You have stumbled upon a brand new blog. It is a sometimes serious, but always real attempt to return religious vocabulary back to its rightful roots. And if the roots are rotten, we’ll creatively reimagine these words so that they work for us now, in the 21st century.  You know many of the major religions as well as secular humanism tout  lofty goals, such as moving towards a harmonious interdependence of the world’s inhabitants (since forever), whilst quibbling over dogmas and dictums.  Here is where they can come and get a soft nudge or a solid knock upside the head, depending on whether they are the feather or the 2×4 variety of person, and we can get comfort or empowerment or meaning or whatever it is we’re looking for.

This almanac will include, but is not limited to:

* Providing you with brief but accurate and researched information about particular aspects of the world’s religions to fodder questions and discussion (will vary daily on how the spirit moves me.)

*Sharing my own personal musings on the sacred journey or anything related to the collective spiritual quest (this could mean outlining various meditation techniques or what it means to be in a faith community or probing the nature of serendipity…).

*Religion is a word that has been used and misused ad nauseum.  Its definition, its meaning, is very simply that which binds us together.  The religion of this blog is: compassion, an openness to others’ beliefs and ideas (or at the very least, let’s not get nasty) and exploring ways to engage in the simple daily practices of spiritual fitness.

Finally, while I am a highly trained theologian, you can try this at home.  I can wax theological with the best of them, using big academics words like hermeneutics and exegesis, and I like to, at times.  But mostly, people’s eyes glaze over.

I am committing to blogging daily while reserving the right to an occasional lapse, for excuses such as : the Sabbath (everyone needs a rest), illness that raises my temperature or upsets my digestive tract, a paying gig, or a TIC (Teenager in Crisis, one of mine).

My oath to you: I will not daunt, I will not proselytize. I take my opinions seriously until I change them, at which point, I take those opinions seriously.

What about the Name?

I am Nun Tuck, because I can’t be Friar Tuck.  I’m a girl, and while I’m not a Catholic and only play a nun on this blog, the Good Friar and I share four important things in common:

1. I too would much prefer the company of a community of outlaws enforcing a little social justice to a band of self-satisfied complacent Sunday morning hypocrites.

2. Now while stealing from the rich to give to the poor may sound to some as Anti-American sentiment (can you say “Bolshevik Plot?”) many of us are sufficiently outraged by the unadulterated avarice of the past several years/decades to think this perpetually populist idea particularly poignant (take that, Peter Piper).

3. Both of us enjoy our carnal indulgences served with any generous volume of carbohydrates.  We continue to attempt to live simply and faithfully (lots more on future blogs regarding this) but alas, the flesh is weak.

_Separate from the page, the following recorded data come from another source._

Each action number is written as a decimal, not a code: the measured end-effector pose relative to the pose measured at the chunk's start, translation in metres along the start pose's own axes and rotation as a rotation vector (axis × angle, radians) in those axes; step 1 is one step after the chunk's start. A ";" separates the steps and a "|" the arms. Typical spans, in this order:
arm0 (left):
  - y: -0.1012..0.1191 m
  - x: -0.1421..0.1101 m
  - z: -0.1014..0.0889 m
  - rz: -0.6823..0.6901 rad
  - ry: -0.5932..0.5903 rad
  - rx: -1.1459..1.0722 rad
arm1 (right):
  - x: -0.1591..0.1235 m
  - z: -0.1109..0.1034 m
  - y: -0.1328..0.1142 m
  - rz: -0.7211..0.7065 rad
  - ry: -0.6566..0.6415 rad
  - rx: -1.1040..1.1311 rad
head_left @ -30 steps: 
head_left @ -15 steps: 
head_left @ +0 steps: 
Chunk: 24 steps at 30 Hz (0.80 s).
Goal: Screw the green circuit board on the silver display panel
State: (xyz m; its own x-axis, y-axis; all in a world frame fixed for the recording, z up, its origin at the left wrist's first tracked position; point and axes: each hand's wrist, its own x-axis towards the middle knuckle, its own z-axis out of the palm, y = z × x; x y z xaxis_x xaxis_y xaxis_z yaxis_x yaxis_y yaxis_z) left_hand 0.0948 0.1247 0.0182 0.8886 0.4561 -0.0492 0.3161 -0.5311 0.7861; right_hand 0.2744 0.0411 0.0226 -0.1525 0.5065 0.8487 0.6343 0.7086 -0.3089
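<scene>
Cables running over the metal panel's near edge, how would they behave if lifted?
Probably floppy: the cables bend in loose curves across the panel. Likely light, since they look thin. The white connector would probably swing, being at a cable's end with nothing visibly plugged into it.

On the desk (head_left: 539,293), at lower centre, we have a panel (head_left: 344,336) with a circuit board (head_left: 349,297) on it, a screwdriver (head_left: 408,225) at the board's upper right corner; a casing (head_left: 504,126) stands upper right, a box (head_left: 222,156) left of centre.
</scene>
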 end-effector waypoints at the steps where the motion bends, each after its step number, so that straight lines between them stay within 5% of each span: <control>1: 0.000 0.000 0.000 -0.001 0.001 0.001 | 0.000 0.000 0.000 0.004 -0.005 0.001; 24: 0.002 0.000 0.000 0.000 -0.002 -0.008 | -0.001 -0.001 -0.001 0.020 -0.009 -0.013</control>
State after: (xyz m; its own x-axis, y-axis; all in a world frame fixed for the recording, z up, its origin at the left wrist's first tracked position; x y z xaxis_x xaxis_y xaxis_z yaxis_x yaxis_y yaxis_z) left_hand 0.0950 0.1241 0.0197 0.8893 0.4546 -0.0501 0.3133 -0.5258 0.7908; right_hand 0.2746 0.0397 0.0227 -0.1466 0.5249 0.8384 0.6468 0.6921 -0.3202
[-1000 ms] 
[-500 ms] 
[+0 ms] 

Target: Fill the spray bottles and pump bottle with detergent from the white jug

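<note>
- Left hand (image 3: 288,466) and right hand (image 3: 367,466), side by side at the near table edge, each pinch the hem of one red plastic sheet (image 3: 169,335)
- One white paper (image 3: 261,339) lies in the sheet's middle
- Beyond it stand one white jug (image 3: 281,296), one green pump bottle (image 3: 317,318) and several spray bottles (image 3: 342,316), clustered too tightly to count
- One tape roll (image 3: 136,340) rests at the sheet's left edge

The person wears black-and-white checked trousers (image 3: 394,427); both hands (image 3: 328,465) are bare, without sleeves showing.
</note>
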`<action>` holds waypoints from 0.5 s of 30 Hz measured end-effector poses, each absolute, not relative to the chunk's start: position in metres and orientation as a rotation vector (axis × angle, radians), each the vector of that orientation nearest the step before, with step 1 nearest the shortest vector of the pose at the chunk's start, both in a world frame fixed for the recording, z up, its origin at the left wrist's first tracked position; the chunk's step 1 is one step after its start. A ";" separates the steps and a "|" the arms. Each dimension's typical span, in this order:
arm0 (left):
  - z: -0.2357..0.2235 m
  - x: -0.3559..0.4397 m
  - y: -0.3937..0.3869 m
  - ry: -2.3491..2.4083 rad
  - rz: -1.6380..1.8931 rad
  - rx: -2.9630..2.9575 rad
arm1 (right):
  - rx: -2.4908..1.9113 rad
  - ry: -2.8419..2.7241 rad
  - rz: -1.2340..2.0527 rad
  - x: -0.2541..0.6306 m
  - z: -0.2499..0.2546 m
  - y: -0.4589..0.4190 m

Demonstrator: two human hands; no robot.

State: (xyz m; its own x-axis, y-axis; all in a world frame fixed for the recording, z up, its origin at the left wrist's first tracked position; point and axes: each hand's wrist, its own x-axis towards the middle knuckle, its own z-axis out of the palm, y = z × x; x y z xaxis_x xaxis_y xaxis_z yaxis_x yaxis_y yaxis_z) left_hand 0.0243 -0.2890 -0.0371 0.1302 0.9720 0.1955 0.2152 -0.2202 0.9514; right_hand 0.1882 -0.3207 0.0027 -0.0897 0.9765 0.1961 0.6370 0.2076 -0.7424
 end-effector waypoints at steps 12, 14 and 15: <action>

4. While friendly and gregarious (we are in the business of saving souls after all), we are fiery by temperament.  Friar Tuck was expelled from his order due to a lack of respect for authority, and I chose to leave my childhood denomination as the chasm between the choices made by the church’s hierarchy and true care and concern for its people became too great.  If authority wants to be respected, it has to earn it.

The Almanac is simply a nod to another historic figure, Benjamin Franklin (one to whom I give Rock Star status) and his version of an 18th century blog of sorts, Poor Richard’s Almanac.

Tomorrow’s post: “Does it matter what you call yourself?”

Book Pick of the Day: Bird by Bird by Annie Lamott

Quote from the Book of the Day:  “My Al-Anon friend told me about the frazzled, defeated wife of an alcoholic man who kept passing out on the front lawn in the middle of the night.  The wife kept dragging him in before dawn so that the neighbors wouldn’t see him, until finally an old black woman from the South came up to her one day after a meeting and said, ‘Honey? Leave him lay where Jesus flang him.’ And I am slowly, slowly in my work-and even more slowly in real life-learning to do this.”